WHAT IS EXPECTED: Please print the data again exactly as given.

STORED DATA:
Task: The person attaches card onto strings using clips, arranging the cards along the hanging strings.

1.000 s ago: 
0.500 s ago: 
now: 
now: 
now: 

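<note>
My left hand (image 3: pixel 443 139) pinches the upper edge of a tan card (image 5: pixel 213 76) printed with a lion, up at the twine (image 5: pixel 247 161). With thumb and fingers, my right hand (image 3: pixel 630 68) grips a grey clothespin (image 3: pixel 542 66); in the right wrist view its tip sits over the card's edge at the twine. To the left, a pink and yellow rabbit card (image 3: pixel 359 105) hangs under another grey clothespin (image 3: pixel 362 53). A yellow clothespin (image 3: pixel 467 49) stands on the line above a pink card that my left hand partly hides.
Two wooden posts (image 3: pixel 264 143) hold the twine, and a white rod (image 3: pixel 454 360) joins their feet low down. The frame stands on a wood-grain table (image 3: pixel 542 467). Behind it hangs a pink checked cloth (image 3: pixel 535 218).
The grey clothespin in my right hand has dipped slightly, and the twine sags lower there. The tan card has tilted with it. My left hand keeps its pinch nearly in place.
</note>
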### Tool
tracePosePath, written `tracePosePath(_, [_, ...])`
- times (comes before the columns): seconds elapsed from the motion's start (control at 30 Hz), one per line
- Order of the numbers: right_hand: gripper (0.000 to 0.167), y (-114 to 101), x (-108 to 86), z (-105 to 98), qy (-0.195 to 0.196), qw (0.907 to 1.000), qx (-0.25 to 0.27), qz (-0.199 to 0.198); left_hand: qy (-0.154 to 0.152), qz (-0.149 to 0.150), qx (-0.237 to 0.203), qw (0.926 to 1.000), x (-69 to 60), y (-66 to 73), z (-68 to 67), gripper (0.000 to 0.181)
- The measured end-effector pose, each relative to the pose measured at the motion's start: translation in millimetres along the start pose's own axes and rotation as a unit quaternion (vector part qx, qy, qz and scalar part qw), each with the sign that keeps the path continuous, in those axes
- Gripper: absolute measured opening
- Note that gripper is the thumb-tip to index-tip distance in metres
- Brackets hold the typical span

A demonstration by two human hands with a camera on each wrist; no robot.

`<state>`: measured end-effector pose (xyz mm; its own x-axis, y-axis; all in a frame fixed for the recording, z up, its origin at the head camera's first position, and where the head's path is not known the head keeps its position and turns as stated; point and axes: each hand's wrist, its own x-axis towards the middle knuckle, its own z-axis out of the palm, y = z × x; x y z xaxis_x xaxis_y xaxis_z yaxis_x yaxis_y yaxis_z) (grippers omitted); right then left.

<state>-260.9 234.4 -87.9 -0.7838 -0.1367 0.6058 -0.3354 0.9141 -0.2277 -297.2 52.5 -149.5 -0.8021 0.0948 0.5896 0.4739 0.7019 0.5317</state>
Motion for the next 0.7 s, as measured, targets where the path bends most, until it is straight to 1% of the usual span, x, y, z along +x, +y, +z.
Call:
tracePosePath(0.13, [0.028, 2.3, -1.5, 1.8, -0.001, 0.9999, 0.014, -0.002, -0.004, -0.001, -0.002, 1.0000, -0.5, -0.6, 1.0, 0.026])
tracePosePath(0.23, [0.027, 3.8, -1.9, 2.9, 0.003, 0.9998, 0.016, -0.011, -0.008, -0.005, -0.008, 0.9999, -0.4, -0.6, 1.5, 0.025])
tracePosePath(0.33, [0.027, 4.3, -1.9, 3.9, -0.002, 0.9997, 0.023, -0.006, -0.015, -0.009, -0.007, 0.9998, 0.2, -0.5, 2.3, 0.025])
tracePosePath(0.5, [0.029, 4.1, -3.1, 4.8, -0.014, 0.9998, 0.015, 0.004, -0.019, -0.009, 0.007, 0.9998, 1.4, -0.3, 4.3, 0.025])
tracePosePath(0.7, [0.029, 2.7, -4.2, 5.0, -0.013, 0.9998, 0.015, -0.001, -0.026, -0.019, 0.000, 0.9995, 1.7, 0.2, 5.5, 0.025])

TASK OUTPUT:
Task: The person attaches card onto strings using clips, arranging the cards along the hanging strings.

1.000 s ago: 
0.500 s ago: 
now: 
now: 
now: 

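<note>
My left hand (image 3: pixel 443 139) pinches the upper edge of a tan card (image 5: pixel 213 76) printed with a lion, up at the twine (image 5: pixel 247 161). With thumb and fingers, my right hand (image 3: pixel 630 68) grips a grey clothespin (image 3: pixel 542 66); in the right wrist view its tip sits over the card's edge at the twine. To the left, a pink and yellow rabbit card (image 3: pixel 359 105) hangs under another grey clothespin (image 3: pixel 362 53). A yellow clothespin (image 3: pixel 467 49) stands on the line above a pink card that my left hand partly hides.
Two wooden posts (image 3: pixel 264 143) hold the twine, and a white rod (image 3: pixel 454 360) joins their feet low down. The frame stands on a wood-grain table (image 3: pixel 542 467). Behind it hangs a pink checked cloth (image 3: pixel 535 218).
The grey clothespin in my right hand has dipped slightly, and the twine sags lower there. The tan card has tilted with it. My left hand keeps its pinch nearly in place.
</note>
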### Tool
tracePosePath, written `tracePosePath(_, [_, ...])`
- times (comes before the columns): seconds elapsed from the motion's start (control at 30 Hz), one per line
- Order of the numbers: right_hand: gripper (0.000 to 0.167), y (-114 to 101), x (-108 to 86), z (-105 to 98), qy (-0.195 to 0.196), qw (0.907 to 1.000), qx (-0.25 to 0.27), qz (-0.199 to 0.198); left_hand: qy (-0.154 to 0.152), qz (-0.149 to 0.150), qx (-0.237 to 0.203), qw (0.926 to 1.000), x (-69 to 60), y (-66 to 73), z (-68 to 67), gripper (0.000 to 0.181)
- The measured end-effector pose, each relative to the pose measured at the motion's start: translation in millimetres along the start pose's own axes and rotation as a unit quaternion (vector part qx, qy, qz and scalar part qw), each with the sign that keeps the path continuous, in those axes
- Gripper: absolute measured opening
- Note that gripper is the thumb-tip to index-tip distance in metres
- Brackets hold the typical span

A demonstration by two human hands with a camera on each wrist; no robot.

`<state>`: measured end-effector pose (xyz mm; its own x-axis, y-axis; all in a frame fixed for the recording, z up, its origin at the head camera's first position, and where the head's path is not known the head keeps its position and turns as stated; point and axes: each hand's wrist, its own x-axis towards the middle knuckle, its own z-axis out of the palm, y = z × x; x y z xaxis_x xaxis_y xaxis_z yaxis_x yaxis_y yaxis_z) (grippers omitted); right then left.

<state>-260.9 234.4 -87.9 -0.7838 -0.1367 0.6058 -0.3354 0.9141 -0.2277 -297.2 52.5 -149.5 -0.8021 0.0948 0.5896 0.4739 0.7019 0.5317</state>
Motion for the next 0.7 s, as measured, targets where the path bends most, until it is straight to 1% of the usual span, x, y, z along +x, +y, +z.
Call:
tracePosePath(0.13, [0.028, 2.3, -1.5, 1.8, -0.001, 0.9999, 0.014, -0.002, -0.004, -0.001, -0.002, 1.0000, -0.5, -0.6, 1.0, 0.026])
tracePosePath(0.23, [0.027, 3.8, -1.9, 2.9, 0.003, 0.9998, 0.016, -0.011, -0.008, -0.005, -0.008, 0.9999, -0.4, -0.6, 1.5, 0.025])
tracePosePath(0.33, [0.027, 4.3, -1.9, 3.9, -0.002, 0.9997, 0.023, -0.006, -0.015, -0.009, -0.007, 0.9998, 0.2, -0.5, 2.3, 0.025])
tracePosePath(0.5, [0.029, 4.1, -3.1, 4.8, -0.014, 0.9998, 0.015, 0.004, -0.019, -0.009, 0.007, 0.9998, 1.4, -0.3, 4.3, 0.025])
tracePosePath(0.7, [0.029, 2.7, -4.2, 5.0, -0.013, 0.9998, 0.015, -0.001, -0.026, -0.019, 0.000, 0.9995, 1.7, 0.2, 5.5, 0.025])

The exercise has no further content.